Scottish hat designer (born 1979)

William Chambers (born 1979) is a Scottish milliner, from Shotts in North Lanarkshire, now based in Glasgow. He creates handmade hats and headpieces that are stocked in the country’s top department stores such as Harrods and Fortnum & Mason, Coast as well as in his own hat shop and atelier in Glasgow city centre. He studied textile design at the Scottish College of Textiles in Galashiels, and millinery at Glasgow Metropolitan College before setting up his own brand in 2007. He was nominated for Accessory Designer of the Year at the Scottish Fashion Awards in 2008, and later won in 2010, 2012 and 2014. His designs have appeared in Vanity Fair, Vogue, Elle, Harpers Bazaar, Glamour, Tatler and Wallpaper.

In 2018 he exhibited a collection at the Lighthouse in Glasgow celebrating the 150th anniversary of the birth of Charles Rennie Mackintosh.

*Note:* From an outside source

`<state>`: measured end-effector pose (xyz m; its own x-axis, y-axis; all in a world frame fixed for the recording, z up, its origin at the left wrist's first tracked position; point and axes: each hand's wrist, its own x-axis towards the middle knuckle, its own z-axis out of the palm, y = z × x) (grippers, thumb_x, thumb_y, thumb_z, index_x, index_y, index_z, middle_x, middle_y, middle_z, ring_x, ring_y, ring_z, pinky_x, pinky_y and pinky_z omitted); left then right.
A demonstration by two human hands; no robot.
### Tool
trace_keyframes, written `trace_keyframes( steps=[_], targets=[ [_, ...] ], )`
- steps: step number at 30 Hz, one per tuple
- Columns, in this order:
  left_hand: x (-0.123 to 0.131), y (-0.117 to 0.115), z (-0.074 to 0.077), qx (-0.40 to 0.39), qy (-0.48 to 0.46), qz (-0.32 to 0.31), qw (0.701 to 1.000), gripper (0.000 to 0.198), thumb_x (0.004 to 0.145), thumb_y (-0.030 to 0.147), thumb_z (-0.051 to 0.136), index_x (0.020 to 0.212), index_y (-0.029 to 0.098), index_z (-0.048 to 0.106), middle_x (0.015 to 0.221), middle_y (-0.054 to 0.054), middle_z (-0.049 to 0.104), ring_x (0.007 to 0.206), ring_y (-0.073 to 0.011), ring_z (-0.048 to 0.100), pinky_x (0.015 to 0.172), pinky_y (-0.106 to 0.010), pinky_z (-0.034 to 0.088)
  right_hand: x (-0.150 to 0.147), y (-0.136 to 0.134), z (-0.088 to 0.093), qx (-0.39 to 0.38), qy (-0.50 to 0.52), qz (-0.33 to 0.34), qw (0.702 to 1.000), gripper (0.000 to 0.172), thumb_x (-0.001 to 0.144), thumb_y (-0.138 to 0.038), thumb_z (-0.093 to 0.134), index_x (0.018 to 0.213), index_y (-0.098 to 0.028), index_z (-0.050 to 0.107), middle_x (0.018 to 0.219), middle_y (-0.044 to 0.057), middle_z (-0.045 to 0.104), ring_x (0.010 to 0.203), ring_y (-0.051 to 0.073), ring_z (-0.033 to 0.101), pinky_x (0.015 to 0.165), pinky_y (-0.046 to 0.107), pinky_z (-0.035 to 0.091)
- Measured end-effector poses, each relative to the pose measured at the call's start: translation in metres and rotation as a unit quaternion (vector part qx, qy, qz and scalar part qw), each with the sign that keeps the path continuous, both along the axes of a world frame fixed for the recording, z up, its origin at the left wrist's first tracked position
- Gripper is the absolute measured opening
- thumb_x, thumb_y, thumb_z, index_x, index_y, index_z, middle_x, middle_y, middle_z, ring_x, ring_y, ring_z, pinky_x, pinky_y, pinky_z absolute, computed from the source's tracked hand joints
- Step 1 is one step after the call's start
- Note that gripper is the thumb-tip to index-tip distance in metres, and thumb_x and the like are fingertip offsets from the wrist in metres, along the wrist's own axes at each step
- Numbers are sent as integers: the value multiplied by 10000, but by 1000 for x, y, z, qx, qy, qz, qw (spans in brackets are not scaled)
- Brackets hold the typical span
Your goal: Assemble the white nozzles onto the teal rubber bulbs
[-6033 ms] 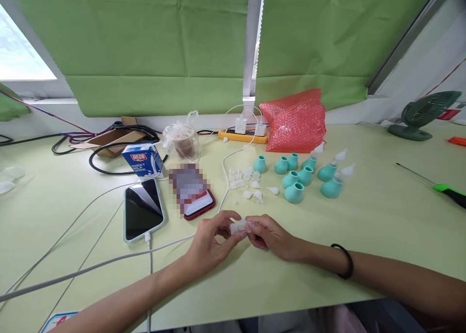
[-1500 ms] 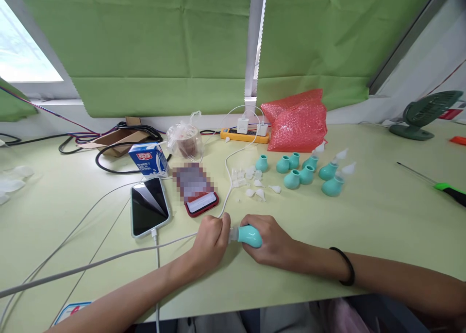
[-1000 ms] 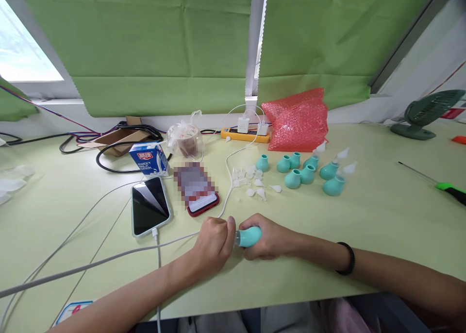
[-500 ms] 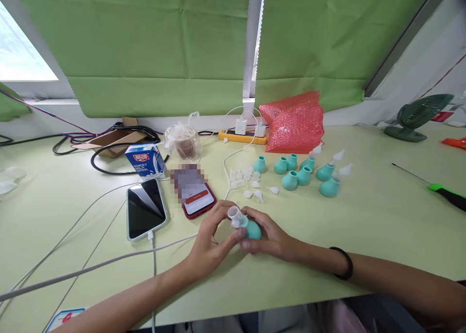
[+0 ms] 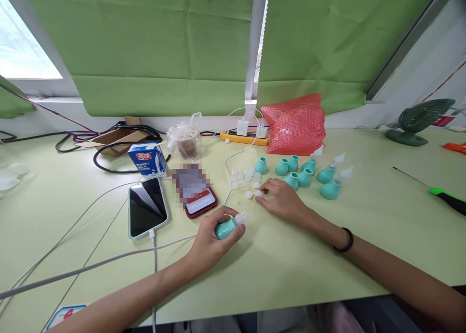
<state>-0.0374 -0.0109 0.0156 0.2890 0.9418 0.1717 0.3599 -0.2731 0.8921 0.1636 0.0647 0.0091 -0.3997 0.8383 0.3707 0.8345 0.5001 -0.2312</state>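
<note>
My left hand [image 5: 213, 236] is closed around a teal squeeze bulb [image 5: 224, 229]. A clear plastic tube piece [image 5: 240, 218] is fitted in its neck and points up to the right. On the table, my right hand [image 5: 280, 199] has its thumb and fingers closing on a small white pointed tip [image 5: 258, 193]. Another white tip [image 5: 249, 195] lies just left of those fingers. Clear plastic pieces [image 5: 239, 178] are gathered behind. Past my right hand stand several open teal bulbs [image 5: 305, 177]. To their right, teal bulbs [image 5: 330, 190] carry clear pieces with white tips [image 5: 347, 172].
Two phones, one dark-screened [image 5: 148, 209] and one red-cased [image 5: 201, 203], lie left of my hands, with a white cable [image 5: 109, 263] crossing the table. A milk carton [image 5: 148, 160], power strip [image 5: 242, 138] and red bubble-wrap bag [image 5: 296, 124] stand behind. A screwdriver [image 5: 447, 199] lies right.
My right hand has let go of the teal bulb and moved forward and right to the white tips. My left hand keeps the bulb, now tilted further to the right.
</note>
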Motion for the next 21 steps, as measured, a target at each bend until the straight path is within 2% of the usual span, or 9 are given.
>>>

Between July and October 2023 his 'Glove' hat was part of the 'Beyond the Little Black Dress' exhibition at the National Museum of Scotland.

His hats have been worn by a number of celebrities including Kate Moss, Meghan Markle, Lauryn Hill, Roisin Murphy, Geri Halliwell, Kelis, Judy Murray, Motsi Mabuse on a Halloween episode of Strictly Come Dancing in 2022, and as costume in the tv show Good Omens.